There is a second World’s First is the digital seconds.  Every 2 seconds is indicated by a digital number.  So mechanically the whole disc is turning.  This a piece that never done before, so the cobra for URWERK had two challenges:   making the biggest flyback mechanism ever and having the digital mechanism turning every 2 seconds.  If you have a close look, each digital number is skeletonized.  This makes this piece total weight 1.2grams, which is very light.


PPro:  So how complex/ how many parts to all this?


Felix:  You know in watchmaking, a marketing tool a lot of people use: ‘my movement has this many pieces...., 350 or even 860, or whatever’.   I don’t count the pieces, and I don’t know how many pieces we have.  And a newer marketing tool is ‘this pieces needs xx amount of hours of CNC machining’   we don’t use that, we don’t count that.   We have our own CNC machines and technicians, all the pieces you can see are done in our workshop in Zurich.

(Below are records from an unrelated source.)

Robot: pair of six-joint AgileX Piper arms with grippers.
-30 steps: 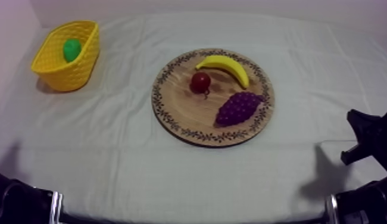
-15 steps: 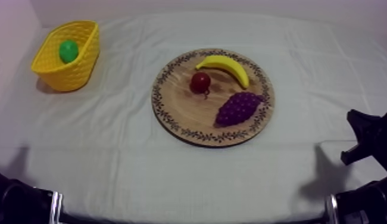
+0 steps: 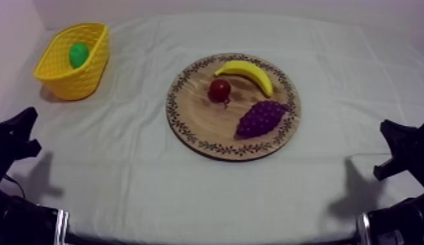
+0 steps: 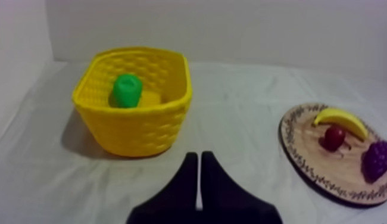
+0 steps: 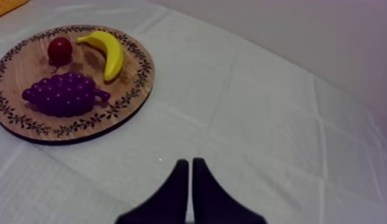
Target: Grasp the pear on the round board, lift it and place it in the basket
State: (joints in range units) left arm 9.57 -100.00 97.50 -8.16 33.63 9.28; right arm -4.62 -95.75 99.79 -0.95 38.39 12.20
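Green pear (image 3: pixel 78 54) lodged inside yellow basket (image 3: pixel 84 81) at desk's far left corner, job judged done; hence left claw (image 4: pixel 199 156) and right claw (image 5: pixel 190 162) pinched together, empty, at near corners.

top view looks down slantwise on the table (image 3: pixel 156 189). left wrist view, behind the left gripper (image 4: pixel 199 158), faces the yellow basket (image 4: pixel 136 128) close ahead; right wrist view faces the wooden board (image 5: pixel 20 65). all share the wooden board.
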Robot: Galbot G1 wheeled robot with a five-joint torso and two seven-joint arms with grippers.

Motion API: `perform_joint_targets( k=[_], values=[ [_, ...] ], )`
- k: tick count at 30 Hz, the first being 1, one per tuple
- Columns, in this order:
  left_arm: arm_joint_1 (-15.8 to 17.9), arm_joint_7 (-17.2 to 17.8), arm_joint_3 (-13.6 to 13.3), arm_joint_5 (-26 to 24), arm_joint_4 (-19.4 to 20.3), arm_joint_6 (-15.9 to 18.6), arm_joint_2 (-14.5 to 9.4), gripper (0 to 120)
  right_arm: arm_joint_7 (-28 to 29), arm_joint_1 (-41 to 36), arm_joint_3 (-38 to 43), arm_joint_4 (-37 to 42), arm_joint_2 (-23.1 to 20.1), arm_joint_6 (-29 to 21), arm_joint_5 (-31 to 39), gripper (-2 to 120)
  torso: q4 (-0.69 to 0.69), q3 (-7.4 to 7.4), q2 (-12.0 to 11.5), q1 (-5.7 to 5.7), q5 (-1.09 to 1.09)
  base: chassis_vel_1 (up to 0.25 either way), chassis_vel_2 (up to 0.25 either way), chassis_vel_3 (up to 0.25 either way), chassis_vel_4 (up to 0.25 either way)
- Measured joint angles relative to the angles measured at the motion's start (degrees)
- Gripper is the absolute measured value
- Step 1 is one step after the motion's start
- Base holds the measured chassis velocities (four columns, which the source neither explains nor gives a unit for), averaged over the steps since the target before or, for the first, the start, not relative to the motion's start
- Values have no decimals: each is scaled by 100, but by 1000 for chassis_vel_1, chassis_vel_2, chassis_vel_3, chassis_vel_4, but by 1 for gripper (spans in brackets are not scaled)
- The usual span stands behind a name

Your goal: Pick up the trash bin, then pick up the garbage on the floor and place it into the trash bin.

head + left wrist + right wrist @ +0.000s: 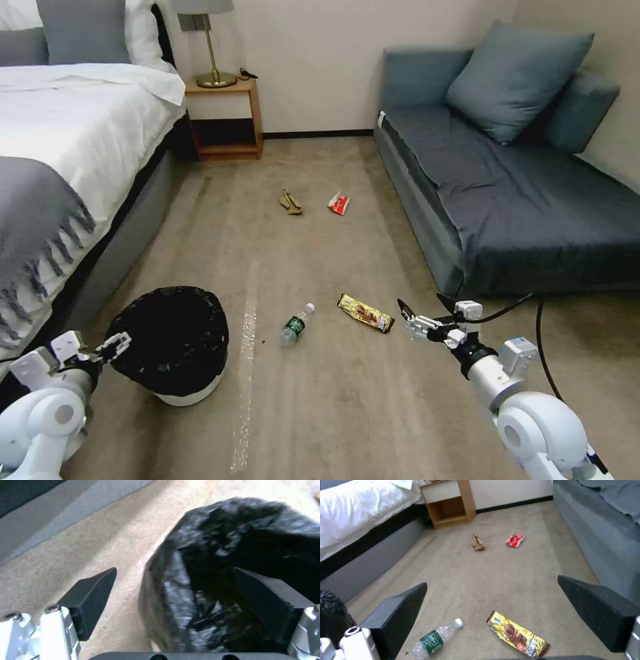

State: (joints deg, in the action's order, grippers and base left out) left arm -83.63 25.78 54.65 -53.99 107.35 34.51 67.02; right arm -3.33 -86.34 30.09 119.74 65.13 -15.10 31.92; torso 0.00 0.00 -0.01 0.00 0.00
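Bottle (297, 323) lying flat, cap toward sofa (507, 193); left hand (115, 347) spread at trash bin (175, 340) rim; right hand (412, 319) released.

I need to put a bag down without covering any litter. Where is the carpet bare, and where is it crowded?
Bare carpet runs between the bottle and snack wrapper nearer the robot, and the tan scrap and red wrapper farther off. It is crowded by the trash bin, at the open left claw, and around the open right claw.
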Motion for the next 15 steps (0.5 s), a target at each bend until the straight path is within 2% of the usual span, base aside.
perform_joint_targets(
  k=[10,11,13,15],
  values=[
    [321,1,-94,111,-482,71,36,88,-1,-2,-1,-9,23,-12,-4,100,0,0,0,0,0,0,0,0,0],
    [374,-1,-110,168,-541,128,43,84,-2,-20,-1,-2,27,-12,-6,100,0,0,0,0,0,0,0,0,0],
    [417,-56,-129,275,-631,209,96,67,-5,-40,30,11,42,-11,-4,100,0,0,1,0,0,0,0,0,0],
    [417,-76,-132,309,-650,215,116,66,-6,-42,34,16,41,-10,-1,100,0,0,1,0,0,0,0,0,0]
  ],
)
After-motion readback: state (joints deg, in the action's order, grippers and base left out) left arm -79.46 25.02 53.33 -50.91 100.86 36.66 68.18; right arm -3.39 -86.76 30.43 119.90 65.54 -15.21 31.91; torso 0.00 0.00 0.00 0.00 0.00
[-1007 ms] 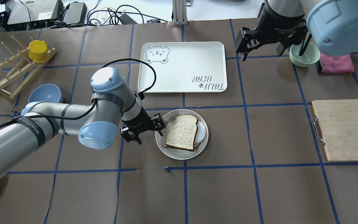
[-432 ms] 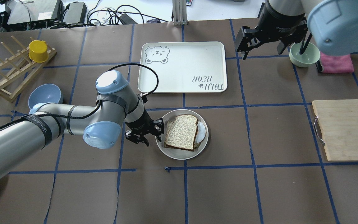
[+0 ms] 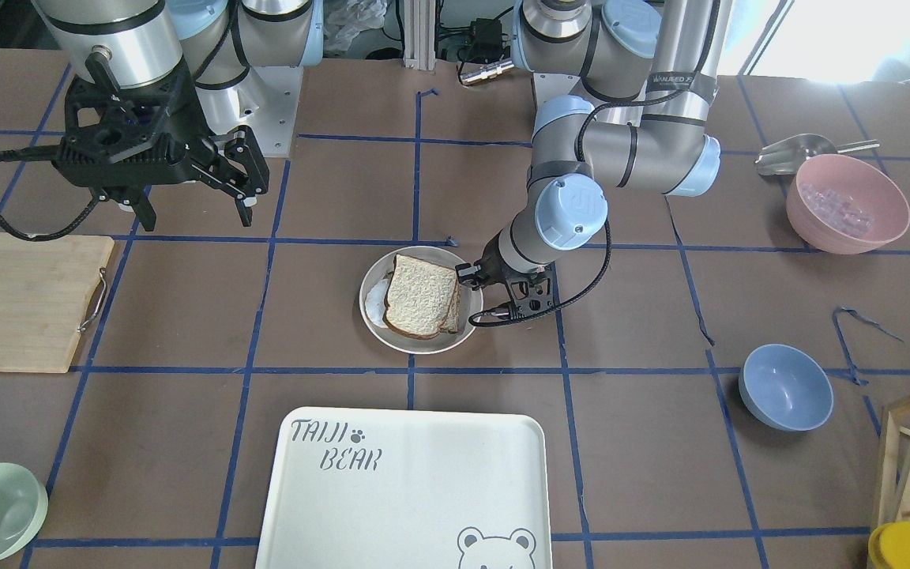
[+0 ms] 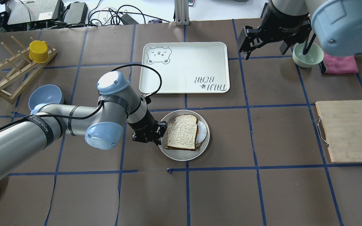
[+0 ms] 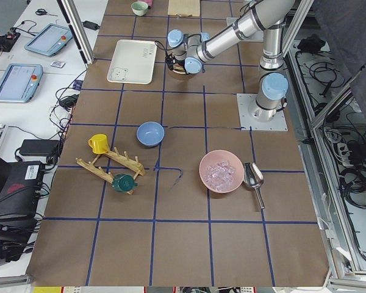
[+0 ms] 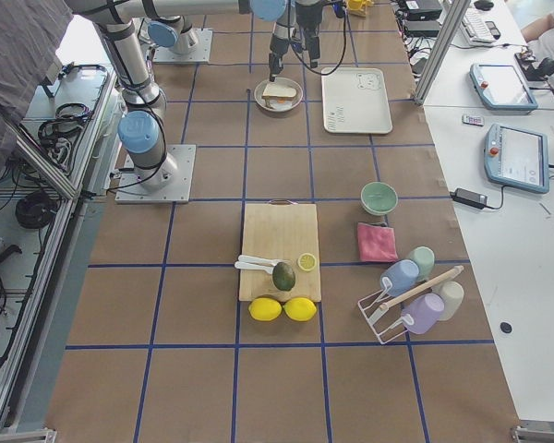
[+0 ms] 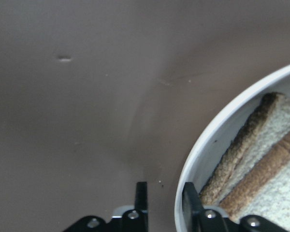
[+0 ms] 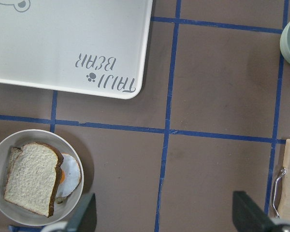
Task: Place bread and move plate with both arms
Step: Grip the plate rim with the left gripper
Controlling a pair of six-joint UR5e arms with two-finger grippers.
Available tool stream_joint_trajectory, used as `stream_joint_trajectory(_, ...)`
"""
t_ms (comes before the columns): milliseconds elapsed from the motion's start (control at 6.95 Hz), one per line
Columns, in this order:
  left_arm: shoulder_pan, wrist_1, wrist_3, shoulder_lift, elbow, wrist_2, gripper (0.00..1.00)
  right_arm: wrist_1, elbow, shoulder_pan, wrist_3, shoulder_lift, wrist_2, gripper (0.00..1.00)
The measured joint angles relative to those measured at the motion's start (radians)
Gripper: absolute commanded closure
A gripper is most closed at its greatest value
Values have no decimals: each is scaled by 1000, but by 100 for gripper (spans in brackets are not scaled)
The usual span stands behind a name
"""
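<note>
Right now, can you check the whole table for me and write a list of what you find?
Surface: brown table; nothing spilled seen.
Job's things: bread tops a stack with an egg on the plate.
Clutter: tray, board, blue bowl, green bowl, rack.
Grippers: left gripper low, fingers either side of the plate's rim, gap showing, not clamped; right gripper high, open, empty.
Cables: black cable loops off the left wrist, near the tray.
Surroundings: tablets beside the table.
</note>
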Motion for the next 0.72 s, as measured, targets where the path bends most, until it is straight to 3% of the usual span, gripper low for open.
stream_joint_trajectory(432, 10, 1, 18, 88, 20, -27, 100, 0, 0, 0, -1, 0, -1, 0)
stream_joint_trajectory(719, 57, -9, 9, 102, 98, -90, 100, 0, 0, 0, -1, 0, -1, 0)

PPro:  URWERK utilized ARCAP (a copper nickel alloy) in production,  how has it helped over titanium/Silcium?

Felix:  The Carousel is produced out of one solid piece made of ARCAP, it a very delicate, incredible, and sensitive work for a CNC on the latest CNC machine that exists on the market to machine this piece.  This is a 6 axis, 5 plus one because it can turn.  Even the turbine is skeletonized, the telescopic minute hands, the satellites…so all these pieces.  We have 50% of the pieces we cannot use since it is so delicate.  After  that machining, we have Quality Control, and we end up  with 1 or 2 that pass that we can use.

We are always looking for new materials for its technical reasons and not for its marketing reasons.  You can see that the last 10 years lots of brands that are using some funny materials.  We also use quite a lot of traditional materials, very old school materials that are just better so the new material needs to really add something which is needed.

Silicium, for example, I don’t really see the place where it makes sense, I’m sorry here.  It just breaks and it gives the poor watchmaker in 10 years who is to rebuild the piece out of  Silicium, he may not be able to.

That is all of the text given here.